I thought Adah was being delusional. But it turned out I was the fool, not he. Soon more merchants came, docking at Sundau and bringing reams of rose-dyed silk, tins of tea from the far ends of the Spice Road, porcelain cups and plates, and stacks of gold coins, which Lintang secretly buried in the courtyard so the neighbors wouldn’t steal them (and Adah couldn’t gamble them away at tiles).

Thanks to Vanna, everything changed. Adah no longer needed to work on the cassava farm, and I didn’t have to collect sap anymore. We moved into a house with a courtyard, and no one missed our old lives, our old hovel by the jungle. Except me.

The batter is nearly ready, and I breathe in its sweet aroma, thankful that at least my cakes haven’t changed.

It’s tradition for Vanna and me to add the secret ingredient last, together. At the same time, we each toss a pinch of white sesame into the batter.
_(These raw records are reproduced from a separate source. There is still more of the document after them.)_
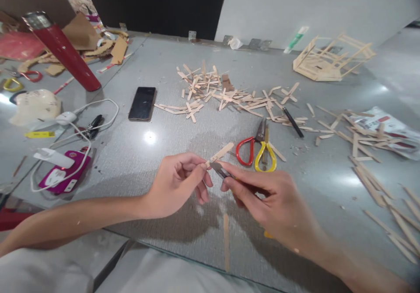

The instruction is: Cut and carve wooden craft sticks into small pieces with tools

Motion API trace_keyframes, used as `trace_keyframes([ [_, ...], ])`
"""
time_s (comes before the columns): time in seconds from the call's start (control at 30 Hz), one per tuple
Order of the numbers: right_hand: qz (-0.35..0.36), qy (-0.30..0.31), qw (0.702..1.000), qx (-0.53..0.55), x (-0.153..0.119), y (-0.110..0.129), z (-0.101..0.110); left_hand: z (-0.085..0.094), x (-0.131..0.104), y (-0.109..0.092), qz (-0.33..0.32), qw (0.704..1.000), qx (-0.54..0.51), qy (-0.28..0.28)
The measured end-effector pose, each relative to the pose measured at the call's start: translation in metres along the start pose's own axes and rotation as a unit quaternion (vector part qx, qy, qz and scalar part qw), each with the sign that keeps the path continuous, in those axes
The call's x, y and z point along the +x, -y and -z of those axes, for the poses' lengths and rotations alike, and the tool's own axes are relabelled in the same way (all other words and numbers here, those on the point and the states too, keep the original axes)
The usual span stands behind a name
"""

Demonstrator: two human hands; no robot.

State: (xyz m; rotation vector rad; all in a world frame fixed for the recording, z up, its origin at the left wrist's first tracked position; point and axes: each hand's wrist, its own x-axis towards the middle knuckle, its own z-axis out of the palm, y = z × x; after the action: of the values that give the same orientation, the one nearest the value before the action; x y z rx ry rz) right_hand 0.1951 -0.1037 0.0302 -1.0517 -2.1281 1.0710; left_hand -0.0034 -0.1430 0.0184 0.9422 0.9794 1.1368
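Between thumb and fingers, my left hand (180, 181) pinches one end of a flat wooden stick (221, 153) that points up and to the right. My right hand (262, 190) is closed around a cutter (222, 170) with a dark blade and a partly hidden yellow handle. The blade's tip lies at the stick beside my left fingertips. Below the hands, another wooden stick (226, 242) lies near the table's front edge. Just beyond my right hand are scissors with one red and one yellow handle (260, 150).
Behind lie a phone (142, 104), piled stick pieces (203, 82) and a black pen (293, 122). A wooden frame (331, 61) stands back right, with long sticks (370, 181) nearer. At left are a red flask (65, 54), cables and a purple device (67, 172).
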Motion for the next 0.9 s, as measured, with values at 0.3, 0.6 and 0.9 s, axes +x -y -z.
trace_keyframes([
  [0.3,0.212,-0.026,0.961,-0.178,-0.002,-0.012,0.006,0.002,-0.001,0.001,-0.058,0.996,0.063,-0.001],
  [0.6,0.392,-0.016,0.766,-0.51,0.001,0.006,0.025,0.004,0.003,0.005,-0.093,0.993,0.074,0.014],
  [0.9,0.322,-0.035,0.866,-0.38,-0.003,-0.01,0.019,0.006,0.005,0.008,-0.095,0.994,0.053,0.008],
])
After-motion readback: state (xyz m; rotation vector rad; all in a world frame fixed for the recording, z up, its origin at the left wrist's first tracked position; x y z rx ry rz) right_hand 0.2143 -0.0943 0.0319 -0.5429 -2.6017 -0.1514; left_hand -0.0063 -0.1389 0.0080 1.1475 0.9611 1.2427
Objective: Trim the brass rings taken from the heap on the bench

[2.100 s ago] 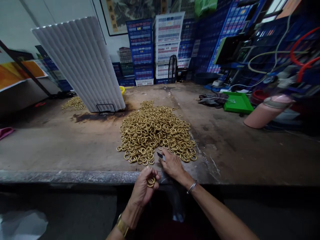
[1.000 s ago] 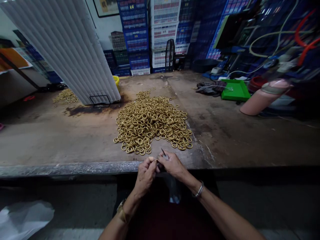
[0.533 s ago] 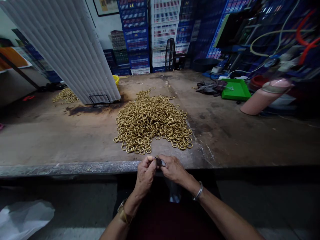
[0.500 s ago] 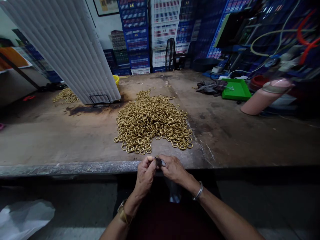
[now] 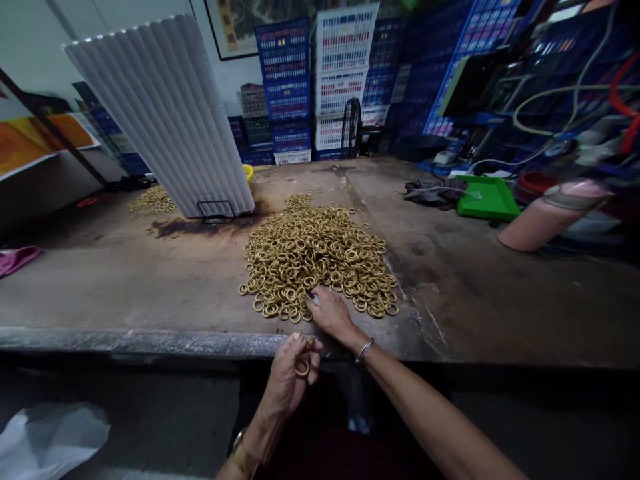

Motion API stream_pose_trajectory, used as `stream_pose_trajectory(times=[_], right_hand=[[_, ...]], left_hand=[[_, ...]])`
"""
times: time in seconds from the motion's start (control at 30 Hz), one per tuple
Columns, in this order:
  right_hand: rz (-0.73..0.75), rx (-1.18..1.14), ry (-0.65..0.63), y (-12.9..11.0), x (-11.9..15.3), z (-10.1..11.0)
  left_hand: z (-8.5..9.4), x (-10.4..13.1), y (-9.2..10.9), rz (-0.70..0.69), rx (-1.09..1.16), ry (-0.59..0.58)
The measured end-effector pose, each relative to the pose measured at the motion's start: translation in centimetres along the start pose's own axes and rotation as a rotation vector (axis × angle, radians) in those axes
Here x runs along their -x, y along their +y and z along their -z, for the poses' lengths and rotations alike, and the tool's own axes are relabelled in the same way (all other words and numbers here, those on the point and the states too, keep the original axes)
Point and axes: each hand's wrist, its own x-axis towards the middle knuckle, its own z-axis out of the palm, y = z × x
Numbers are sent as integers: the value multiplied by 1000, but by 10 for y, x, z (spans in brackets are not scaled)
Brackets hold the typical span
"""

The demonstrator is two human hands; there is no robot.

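Observation:
A wide heap of gold-coloured rings (image 5: 315, 247) lies on the worn table (image 5: 190, 287) in front of me. My left hand (image 5: 294, 363), just below the table's front edge, is closed on a gold ring (image 5: 302, 368) that shows between its fingers. At the near side of the heap is my right hand (image 5: 330, 312), touching or almost touching the rings. Its fingers are closed round a small dark and pale tool (image 5: 313, 297), whose kind I cannot make out. Most of that tool is hidden by the fingers.
A tall grey-white ribbed panel (image 5: 170, 120) stands at the back left on a black wire stand (image 5: 216, 211), beside a smaller ring pile (image 5: 153, 200). To the right are a green tray (image 5: 487, 198) and a pink bottle (image 5: 553, 215). Stacked crates (image 5: 345, 80) stand behind.
My hands have come apart. The right hand has moved forward to the heap with the small tool; the left stays near the edge, a ring now showing in it. The camera view has shifted.

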Motion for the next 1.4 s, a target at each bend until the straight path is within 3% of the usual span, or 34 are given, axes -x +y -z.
stream_pose_trajectory(times=[0.17, 0.3, 0.5, 0.7, 0.87, 1.07, 1.27, 1.4], right_hand=[[-29, 47, -53, -7, -13, -5], [-21, 36, -13, 3, -14, 3], [75, -3, 78, 33, 3, 15], [231, -164, 163, 57, 22, 13], [364, -278, 152, 59, 32, 18], [433, -351, 128, 52, 39, 24], [317, -379, 168, 47, 39, 22], [273, -477, 164, 42, 37, 20]], left_hand=[[2, -4, 7, 53, 159, -16], [2, -12, 9, 26, 166, 25], [-4, -25, 11, -30, 3, 26], [-14, -39, 4, -136, -213, 89], [-19, -48, -3, -229, -477, 58], [-21, -51, -2, -337, -639, 51], [-19, -53, -1, -269, -666, 80], [-19, -50, 3, -140, -594, 20]])
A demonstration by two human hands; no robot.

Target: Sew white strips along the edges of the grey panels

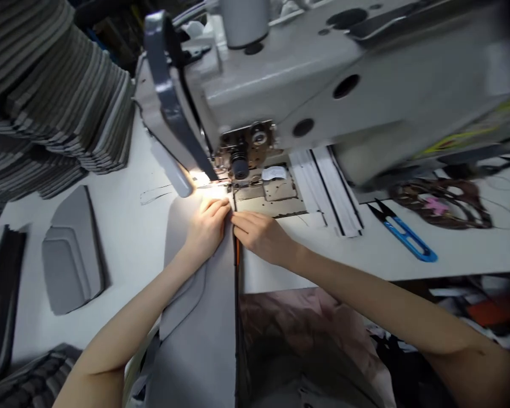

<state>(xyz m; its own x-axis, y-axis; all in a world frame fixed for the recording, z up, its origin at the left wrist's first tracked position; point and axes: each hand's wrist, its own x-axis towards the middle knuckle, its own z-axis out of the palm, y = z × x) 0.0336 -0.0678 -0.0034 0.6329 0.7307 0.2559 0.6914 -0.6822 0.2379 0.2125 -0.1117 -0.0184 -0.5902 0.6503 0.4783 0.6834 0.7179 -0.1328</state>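
Observation:
A long grey fabric piece (208,317) runs from the sewing machine's needle area down over the table's front edge. My left hand (207,226) lies on its upper part, fingers bent and pressed together on the cloth near the lit needle area. From the right, my right hand (259,235) pinches the fabric's dark right edge, its fingertips almost touching the left hand's. The sewing machine (276,79) stands over both hands, with its presser area (240,161) just beyond the fingertips. Exactly what lies between the fingertips is too small to tell.
Tall stacks of grey pieces (68,90) stand at the back left, with a smaller grey piece (72,249) nearer. White strips (327,192) lie right of the needle plate. Blue thread snips (408,235) and a brown openwork item (446,204) are farther right.

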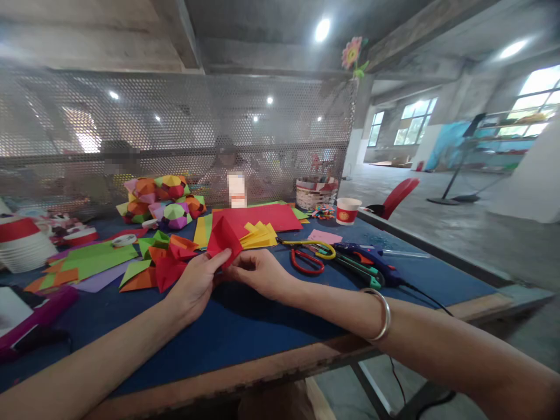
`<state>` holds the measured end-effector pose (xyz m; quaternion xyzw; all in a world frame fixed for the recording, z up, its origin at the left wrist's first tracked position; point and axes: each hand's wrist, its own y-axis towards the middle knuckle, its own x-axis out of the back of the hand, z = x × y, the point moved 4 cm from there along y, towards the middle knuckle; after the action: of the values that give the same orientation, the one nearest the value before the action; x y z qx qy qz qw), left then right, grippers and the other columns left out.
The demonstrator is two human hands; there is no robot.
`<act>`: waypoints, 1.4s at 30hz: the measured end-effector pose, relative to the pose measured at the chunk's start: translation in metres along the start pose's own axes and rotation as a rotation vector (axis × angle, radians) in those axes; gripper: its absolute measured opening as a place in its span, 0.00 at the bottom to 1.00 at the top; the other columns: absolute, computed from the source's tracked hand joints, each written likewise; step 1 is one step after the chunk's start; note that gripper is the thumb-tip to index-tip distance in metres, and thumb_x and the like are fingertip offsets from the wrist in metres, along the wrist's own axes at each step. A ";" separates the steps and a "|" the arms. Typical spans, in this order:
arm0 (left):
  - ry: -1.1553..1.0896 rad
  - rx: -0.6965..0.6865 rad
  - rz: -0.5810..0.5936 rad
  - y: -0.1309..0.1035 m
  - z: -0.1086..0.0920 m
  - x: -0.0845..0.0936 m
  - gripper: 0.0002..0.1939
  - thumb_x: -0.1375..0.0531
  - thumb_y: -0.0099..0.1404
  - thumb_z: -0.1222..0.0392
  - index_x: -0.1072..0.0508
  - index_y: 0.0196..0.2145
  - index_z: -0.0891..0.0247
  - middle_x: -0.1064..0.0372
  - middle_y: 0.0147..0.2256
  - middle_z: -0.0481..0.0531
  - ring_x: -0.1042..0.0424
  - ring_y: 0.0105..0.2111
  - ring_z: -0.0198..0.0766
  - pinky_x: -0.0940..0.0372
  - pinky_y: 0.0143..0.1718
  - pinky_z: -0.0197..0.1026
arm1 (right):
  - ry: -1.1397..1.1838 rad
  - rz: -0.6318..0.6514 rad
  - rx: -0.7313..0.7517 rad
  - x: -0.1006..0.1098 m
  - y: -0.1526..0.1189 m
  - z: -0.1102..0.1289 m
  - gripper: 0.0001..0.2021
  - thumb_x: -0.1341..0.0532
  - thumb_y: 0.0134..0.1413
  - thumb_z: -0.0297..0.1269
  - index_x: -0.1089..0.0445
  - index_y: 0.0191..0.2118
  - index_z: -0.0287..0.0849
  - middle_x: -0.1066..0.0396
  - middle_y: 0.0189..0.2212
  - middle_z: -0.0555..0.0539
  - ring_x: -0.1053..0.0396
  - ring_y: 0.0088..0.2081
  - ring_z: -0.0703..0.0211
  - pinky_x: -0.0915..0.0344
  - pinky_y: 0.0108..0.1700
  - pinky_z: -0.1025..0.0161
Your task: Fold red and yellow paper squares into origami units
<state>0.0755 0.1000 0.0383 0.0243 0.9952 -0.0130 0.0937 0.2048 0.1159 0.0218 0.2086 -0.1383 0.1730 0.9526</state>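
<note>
A folded piece of red paper [224, 238] is held up above the blue table top [271, 324]. My left hand [196, 284] pinches its lower left side, with the thumb lying across the front. My right hand [261, 273] has its fingers closed at the paper's lower right edge; the fingertips are partly hidden. Behind the paper lie yellow folded strips [259, 234] on a stack of red sheets [280, 217]. Folded red, orange and green pieces [168, 262] rest to the left of my left hand.
Scissors [307, 262], a green cutter [370, 274] and a blue glue gun [371, 256] lie right. Folded paper balls [175, 214], green sheets [102, 256] and stacked cups [21, 245] are left. A paper cup [347, 211] and basket [315, 193] stand back right, before a mesh screen.
</note>
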 end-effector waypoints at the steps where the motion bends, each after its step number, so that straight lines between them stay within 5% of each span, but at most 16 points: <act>1: 0.006 -0.007 -0.001 0.000 0.000 -0.001 0.15 0.26 0.43 0.53 0.21 0.26 0.63 0.21 0.28 0.51 0.25 0.31 0.42 0.32 0.32 0.39 | 0.004 -0.002 -0.002 0.000 0.000 0.000 0.12 0.35 0.58 0.37 0.29 0.25 0.39 0.33 0.23 0.53 0.38 0.29 0.63 0.42 0.32 0.66; 13: 0.051 -0.092 0.001 -0.007 -0.009 -0.007 0.15 0.28 0.42 0.51 0.25 0.22 0.61 0.27 0.20 0.48 0.26 0.25 0.42 0.33 0.30 0.41 | 0.137 0.019 -0.092 0.001 -0.001 0.006 0.24 0.31 0.53 0.57 0.31 0.24 0.40 0.34 0.21 0.53 0.40 0.25 0.65 0.45 0.28 0.65; 24: 0.042 -0.173 -0.067 0.001 -0.019 0.005 0.14 0.29 0.41 0.55 0.27 0.26 0.58 0.24 0.24 0.47 0.21 0.34 0.46 0.30 0.32 0.40 | 0.072 0.068 -0.064 0.002 -0.004 0.007 0.15 0.34 0.57 0.43 0.33 0.24 0.41 0.35 0.22 0.53 0.40 0.26 0.65 0.46 0.29 0.65; 31: 0.097 -0.156 -0.056 -0.001 -0.018 0.007 0.14 0.29 0.39 0.55 0.27 0.23 0.59 0.23 0.24 0.48 0.25 0.28 0.40 0.35 0.29 0.37 | 0.008 -0.127 -0.022 0.015 -0.001 0.015 0.10 0.34 0.57 0.43 0.31 0.33 0.41 0.29 0.29 0.51 0.35 0.31 0.62 0.39 0.36 0.63; 42: 0.219 -0.241 -0.033 0.004 -0.015 0.009 0.15 0.32 0.43 0.51 0.22 0.29 0.61 0.22 0.26 0.48 0.25 0.30 0.41 0.34 0.36 0.39 | -0.054 -0.099 -0.024 0.018 -0.003 0.018 0.09 0.35 0.54 0.35 0.34 0.26 0.42 0.37 0.22 0.56 0.42 0.27 0.64 0.45 0.32 0.64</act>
<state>0.0640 0.1046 0.0512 -0.0022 0.9941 0.1075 -0.0133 0.2188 0.1104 0.0428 0.2084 -0.1556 0.1185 0.9583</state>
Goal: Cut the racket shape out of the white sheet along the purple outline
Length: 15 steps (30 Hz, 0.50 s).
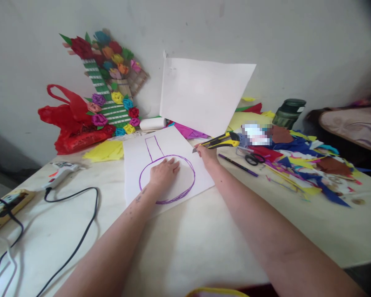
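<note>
A white sheet lies on the table with a purple outline drawn on it: a large round shape with a narrow box at its top. Flat on the sheet, inside the round shape, rests my left hand with its fingers stretched out. My right hand is closed around a yellow and black utility knife. The knife's blade sticks out to the left, near the sheet's right edge and outside the round line. Whether the tip touches the sheet I cannot tell.
A purple marker and scissors lie right of the sheet, beside coloured scraps. At left are a glue gun, its cord and a power strip. A white board and a flower craft lean on the wall.
</note>
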### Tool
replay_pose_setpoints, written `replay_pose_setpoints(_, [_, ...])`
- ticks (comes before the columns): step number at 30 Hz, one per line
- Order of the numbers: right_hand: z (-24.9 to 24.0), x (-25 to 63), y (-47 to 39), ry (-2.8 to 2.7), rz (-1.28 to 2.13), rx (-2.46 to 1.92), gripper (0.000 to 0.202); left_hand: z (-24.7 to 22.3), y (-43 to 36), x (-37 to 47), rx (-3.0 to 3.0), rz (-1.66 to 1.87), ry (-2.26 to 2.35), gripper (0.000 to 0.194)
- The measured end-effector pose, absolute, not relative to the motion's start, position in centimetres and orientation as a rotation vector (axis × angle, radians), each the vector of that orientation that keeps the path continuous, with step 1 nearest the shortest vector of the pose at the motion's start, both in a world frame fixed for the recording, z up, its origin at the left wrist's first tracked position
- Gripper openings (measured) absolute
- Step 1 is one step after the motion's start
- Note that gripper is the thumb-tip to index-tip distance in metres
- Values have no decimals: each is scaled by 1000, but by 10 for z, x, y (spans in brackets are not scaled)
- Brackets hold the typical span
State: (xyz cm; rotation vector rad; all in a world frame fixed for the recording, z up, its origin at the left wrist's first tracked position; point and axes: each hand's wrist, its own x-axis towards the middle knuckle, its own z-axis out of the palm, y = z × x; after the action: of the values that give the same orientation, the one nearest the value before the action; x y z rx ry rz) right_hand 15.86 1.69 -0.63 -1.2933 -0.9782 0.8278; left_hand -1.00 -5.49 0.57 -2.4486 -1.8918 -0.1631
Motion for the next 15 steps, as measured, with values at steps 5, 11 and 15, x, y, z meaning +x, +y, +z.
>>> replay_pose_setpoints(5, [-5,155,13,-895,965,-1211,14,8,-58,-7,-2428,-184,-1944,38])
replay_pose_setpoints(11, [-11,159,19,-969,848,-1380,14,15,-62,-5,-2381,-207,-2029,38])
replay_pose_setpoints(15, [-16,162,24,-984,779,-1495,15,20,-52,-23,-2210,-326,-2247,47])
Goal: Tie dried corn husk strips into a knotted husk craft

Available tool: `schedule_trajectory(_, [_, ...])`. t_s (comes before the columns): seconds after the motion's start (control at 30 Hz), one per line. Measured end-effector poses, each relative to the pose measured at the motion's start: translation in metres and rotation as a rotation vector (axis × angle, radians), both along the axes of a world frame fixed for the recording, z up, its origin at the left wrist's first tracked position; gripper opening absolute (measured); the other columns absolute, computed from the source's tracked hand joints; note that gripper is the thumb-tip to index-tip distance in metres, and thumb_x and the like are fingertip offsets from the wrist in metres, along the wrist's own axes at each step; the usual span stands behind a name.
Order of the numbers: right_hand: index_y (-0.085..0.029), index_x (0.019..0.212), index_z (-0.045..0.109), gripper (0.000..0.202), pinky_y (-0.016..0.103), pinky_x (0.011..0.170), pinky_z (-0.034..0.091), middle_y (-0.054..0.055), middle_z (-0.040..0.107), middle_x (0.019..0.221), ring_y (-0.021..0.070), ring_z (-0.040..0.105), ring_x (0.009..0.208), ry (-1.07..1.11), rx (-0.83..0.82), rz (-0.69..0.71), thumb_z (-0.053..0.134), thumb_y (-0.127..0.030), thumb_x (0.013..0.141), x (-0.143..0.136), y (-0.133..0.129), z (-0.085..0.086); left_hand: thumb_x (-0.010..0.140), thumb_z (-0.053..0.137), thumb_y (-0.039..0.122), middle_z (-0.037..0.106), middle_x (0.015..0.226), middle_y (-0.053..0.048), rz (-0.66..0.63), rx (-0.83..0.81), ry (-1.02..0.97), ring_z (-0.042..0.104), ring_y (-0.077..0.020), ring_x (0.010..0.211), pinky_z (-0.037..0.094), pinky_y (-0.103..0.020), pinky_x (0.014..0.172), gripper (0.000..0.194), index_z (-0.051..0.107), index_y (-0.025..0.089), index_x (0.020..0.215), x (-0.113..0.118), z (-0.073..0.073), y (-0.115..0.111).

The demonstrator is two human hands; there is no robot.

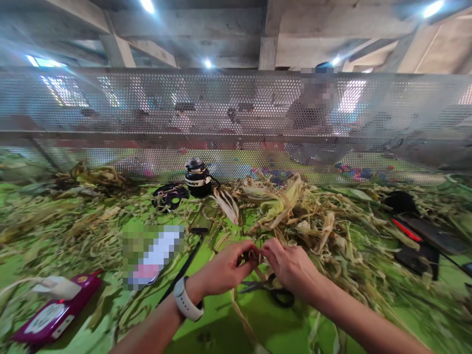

Vanna doesn’t waste a second trying to get a taste, and this time I don’t stop her.

“Mmm.” She licks the batter off her finger. “I don’t know how you do it.”

“Good?”

“Divine. Now hurry and steam them so I can eat a dozen before the ceremony.”

I chuckle. I’m not indifferent to praise, and a part of me puffs up with pride as I start dividing the batter. “You should have a contest where all your suitors make cakes. I wonder who would win.”

Vanna flushes. She tries to hide it by turning to the window, which only makes her feelings more obvious.

“Is there someone you want to win?”

There’s a falter in her countenance, but she covers it up quickly. “The richest one, of course,” she responds automatically, “with the biggest palace.”

It’s an answer Adah’s trained into her, and I’m curious if she’ll follow through. Secretly, I suspect she has a lover. The other day, I found a note in her pocket, folded into thirds.

You are the light that makes my lantern shine, it read.

It’s a beautiful turn of phrase, like a line from a poem. It makes me respect whoever wrote it for her. I only hope Adah doesn’t find out.

“There’s Prince Rongyo,” I say. “He’s supposed to be your age.”

“Adah didn’t invite princes, only kings.”